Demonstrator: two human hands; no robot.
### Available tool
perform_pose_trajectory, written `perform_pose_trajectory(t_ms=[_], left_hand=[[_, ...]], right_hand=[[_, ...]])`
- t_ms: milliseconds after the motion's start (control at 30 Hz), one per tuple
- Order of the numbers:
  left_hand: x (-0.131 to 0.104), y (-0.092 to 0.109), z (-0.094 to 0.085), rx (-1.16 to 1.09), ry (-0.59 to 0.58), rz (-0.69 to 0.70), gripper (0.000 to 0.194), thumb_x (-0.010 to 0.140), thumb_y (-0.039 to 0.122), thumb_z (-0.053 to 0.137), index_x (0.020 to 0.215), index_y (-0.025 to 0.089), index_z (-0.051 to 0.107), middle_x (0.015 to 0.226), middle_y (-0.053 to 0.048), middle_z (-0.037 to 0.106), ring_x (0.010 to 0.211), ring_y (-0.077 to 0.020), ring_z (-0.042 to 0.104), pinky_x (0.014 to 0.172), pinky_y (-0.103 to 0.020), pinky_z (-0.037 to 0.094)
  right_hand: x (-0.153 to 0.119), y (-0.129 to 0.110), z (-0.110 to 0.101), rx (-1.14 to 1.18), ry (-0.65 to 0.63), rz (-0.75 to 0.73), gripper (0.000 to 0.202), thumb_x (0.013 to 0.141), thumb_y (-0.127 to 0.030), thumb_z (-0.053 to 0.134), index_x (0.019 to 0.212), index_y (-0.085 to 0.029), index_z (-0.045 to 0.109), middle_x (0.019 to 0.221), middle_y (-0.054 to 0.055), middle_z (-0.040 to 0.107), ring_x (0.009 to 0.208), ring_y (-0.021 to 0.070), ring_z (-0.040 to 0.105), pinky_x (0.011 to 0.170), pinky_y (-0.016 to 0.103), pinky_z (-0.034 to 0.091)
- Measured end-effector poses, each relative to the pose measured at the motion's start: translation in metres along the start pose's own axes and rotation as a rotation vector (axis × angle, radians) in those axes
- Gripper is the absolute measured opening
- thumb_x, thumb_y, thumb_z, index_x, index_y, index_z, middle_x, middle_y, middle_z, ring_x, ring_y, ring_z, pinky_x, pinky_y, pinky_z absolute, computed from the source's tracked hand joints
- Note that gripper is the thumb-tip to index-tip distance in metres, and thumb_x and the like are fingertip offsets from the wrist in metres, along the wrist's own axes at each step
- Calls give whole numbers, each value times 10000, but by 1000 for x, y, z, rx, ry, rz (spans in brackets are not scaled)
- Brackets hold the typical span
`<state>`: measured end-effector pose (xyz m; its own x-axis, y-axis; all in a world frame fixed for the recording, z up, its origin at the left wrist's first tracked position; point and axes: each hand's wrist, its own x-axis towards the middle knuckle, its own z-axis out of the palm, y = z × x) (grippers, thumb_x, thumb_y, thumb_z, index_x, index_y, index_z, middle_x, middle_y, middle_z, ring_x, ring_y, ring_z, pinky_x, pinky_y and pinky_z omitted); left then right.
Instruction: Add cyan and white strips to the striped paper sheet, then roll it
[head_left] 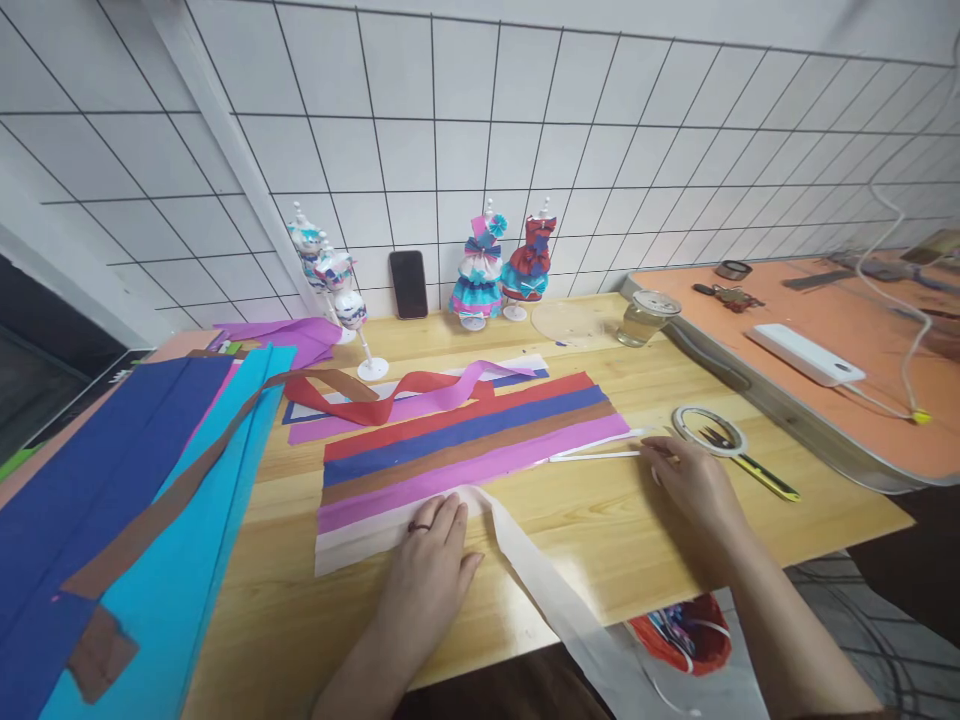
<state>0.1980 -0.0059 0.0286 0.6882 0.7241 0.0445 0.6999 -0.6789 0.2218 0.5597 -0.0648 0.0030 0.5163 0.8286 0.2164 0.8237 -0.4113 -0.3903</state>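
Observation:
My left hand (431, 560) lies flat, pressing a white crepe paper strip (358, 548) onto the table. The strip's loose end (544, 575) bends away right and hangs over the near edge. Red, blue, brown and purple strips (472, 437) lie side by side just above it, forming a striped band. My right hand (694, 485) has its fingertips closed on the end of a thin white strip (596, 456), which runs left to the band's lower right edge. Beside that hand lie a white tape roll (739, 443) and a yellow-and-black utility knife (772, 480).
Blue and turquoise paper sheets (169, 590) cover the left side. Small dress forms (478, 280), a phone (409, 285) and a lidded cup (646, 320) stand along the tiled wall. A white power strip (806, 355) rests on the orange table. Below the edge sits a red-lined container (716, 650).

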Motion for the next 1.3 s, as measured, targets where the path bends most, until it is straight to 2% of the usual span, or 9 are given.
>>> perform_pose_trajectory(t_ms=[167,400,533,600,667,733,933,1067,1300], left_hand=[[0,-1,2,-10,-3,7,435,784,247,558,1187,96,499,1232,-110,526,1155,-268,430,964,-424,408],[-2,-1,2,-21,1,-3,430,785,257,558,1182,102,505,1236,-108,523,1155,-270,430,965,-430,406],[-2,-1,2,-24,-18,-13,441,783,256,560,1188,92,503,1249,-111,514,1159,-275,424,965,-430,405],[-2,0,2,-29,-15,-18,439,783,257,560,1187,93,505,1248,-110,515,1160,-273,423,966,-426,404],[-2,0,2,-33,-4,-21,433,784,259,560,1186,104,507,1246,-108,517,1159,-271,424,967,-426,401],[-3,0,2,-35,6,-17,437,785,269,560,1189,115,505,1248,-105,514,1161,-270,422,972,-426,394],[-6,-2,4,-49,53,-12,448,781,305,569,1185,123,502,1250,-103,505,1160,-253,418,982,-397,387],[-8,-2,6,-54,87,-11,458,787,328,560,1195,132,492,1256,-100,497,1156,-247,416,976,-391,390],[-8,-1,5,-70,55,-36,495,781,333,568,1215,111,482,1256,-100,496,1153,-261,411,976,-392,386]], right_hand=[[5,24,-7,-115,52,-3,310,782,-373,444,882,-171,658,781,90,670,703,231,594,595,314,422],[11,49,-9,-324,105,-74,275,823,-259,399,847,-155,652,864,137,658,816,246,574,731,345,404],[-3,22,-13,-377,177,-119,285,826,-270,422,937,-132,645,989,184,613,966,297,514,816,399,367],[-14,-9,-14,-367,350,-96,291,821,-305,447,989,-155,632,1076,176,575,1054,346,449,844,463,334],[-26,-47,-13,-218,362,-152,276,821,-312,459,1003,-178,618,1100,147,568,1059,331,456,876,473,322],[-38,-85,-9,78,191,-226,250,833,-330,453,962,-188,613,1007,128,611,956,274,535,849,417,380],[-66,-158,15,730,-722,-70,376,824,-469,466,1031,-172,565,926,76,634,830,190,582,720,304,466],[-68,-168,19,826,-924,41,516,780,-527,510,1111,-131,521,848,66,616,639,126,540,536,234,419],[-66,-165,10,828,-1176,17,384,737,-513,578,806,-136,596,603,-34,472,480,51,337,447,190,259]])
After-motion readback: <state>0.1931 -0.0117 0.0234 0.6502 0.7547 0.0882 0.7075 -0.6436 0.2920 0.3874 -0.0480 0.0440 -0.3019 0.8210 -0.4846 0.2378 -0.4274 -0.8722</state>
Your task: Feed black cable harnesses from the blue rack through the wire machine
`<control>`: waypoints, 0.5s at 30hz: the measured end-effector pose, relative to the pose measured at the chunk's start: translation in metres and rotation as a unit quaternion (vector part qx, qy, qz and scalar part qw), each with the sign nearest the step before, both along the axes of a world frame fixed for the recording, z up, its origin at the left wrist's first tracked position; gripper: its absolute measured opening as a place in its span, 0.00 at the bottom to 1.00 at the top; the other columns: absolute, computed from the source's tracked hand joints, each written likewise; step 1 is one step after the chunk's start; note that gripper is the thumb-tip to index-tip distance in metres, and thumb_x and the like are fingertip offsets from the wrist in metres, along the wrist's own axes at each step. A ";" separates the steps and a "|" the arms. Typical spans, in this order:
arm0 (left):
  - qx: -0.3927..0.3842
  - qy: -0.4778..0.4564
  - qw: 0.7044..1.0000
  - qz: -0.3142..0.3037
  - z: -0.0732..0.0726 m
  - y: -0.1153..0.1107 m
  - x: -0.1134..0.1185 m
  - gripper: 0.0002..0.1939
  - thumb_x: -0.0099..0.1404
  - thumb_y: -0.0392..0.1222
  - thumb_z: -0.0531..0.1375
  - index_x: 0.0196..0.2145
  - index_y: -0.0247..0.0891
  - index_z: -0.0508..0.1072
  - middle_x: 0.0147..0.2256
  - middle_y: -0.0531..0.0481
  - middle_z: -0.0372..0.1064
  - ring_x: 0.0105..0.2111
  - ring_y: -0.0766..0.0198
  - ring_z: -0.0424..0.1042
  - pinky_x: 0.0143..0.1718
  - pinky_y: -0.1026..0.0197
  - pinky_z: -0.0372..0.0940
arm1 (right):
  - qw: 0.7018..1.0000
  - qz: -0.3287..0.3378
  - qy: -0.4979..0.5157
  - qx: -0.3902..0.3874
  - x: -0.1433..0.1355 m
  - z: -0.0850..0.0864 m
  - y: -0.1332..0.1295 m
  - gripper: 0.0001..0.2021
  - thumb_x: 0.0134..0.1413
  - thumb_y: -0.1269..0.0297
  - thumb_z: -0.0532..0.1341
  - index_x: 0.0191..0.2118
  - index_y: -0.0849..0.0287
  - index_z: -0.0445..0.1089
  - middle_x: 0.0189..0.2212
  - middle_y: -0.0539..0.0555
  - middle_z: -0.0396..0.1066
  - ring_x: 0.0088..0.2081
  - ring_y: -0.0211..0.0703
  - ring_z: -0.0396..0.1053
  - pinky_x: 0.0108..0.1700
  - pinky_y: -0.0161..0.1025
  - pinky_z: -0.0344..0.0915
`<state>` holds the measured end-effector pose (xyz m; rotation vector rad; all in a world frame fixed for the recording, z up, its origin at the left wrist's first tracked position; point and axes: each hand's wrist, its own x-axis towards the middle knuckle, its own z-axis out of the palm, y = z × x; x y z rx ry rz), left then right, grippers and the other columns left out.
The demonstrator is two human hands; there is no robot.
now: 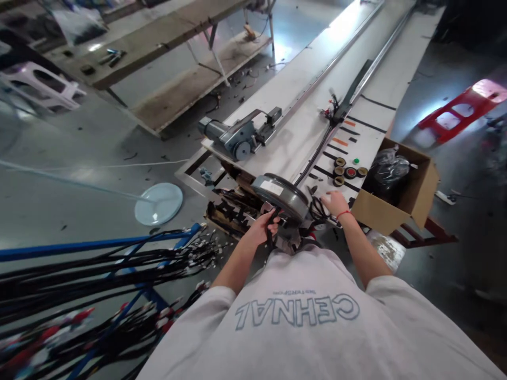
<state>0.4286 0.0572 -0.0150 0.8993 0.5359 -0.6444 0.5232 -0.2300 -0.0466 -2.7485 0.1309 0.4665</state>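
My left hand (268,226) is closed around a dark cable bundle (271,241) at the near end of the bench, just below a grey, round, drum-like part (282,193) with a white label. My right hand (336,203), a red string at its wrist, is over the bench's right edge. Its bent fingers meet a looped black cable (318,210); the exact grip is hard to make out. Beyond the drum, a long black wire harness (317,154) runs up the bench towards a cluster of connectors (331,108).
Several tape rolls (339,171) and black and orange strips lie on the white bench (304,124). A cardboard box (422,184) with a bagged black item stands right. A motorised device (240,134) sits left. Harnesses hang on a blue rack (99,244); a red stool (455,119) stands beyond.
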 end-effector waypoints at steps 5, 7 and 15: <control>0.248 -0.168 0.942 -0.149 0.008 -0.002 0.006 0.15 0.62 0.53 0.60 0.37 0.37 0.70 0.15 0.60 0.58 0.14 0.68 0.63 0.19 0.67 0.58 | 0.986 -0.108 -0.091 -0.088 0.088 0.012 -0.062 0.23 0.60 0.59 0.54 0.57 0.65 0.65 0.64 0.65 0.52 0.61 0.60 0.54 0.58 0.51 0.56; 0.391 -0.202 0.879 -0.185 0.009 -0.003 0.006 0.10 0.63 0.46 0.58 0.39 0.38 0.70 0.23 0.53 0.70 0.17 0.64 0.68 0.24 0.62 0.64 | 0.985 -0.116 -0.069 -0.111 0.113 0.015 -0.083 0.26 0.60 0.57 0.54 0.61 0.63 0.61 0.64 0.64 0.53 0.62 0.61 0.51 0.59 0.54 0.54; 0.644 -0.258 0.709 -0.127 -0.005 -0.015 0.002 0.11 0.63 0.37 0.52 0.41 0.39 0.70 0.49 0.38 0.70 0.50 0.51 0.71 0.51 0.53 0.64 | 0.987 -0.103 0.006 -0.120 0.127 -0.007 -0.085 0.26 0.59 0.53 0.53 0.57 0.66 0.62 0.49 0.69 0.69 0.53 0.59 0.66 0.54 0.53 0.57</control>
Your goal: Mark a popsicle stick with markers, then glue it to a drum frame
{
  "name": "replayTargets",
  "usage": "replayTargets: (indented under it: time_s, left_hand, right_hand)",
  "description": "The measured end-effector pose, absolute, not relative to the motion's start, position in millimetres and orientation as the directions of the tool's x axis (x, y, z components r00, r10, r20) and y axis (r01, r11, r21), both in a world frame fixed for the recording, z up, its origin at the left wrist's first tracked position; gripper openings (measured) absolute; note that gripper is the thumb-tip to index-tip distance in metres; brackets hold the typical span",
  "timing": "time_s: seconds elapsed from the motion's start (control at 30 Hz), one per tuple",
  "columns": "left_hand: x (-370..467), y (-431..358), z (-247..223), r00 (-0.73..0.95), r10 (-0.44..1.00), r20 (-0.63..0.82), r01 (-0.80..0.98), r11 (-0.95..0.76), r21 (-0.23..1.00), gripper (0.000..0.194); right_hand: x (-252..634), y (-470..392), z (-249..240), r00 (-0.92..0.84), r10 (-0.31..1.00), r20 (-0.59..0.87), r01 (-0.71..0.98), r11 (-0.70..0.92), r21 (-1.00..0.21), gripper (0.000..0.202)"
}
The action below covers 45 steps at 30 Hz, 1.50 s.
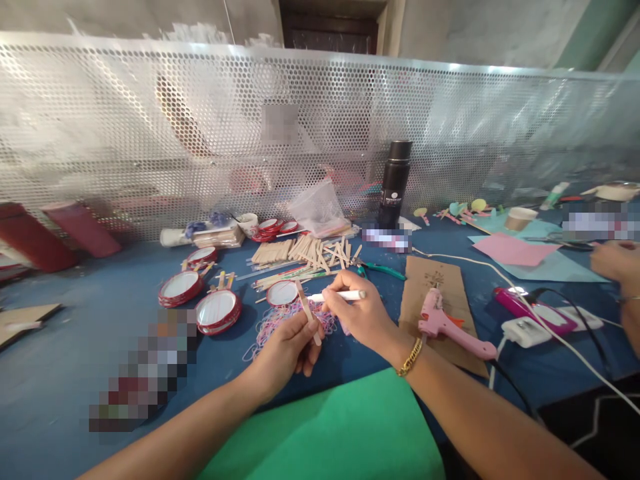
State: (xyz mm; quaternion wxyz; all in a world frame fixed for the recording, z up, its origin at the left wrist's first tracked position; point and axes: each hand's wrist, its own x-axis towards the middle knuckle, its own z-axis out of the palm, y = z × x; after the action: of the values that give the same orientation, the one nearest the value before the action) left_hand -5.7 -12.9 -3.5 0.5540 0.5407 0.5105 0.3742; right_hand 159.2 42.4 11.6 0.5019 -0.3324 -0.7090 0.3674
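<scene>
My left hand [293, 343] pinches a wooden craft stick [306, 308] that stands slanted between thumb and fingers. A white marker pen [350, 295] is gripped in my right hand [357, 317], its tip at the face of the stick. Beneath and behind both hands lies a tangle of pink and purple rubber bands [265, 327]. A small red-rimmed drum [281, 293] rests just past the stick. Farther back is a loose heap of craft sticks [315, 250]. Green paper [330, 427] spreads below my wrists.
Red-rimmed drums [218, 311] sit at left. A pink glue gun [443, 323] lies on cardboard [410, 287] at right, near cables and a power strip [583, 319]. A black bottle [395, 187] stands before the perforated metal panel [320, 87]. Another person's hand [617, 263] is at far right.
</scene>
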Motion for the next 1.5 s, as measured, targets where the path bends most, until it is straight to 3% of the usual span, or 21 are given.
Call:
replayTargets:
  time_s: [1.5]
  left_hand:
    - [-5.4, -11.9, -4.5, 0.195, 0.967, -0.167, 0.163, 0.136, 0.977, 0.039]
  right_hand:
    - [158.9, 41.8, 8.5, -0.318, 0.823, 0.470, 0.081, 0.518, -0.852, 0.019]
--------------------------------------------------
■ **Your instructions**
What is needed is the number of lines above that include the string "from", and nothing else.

■ **Task result**
5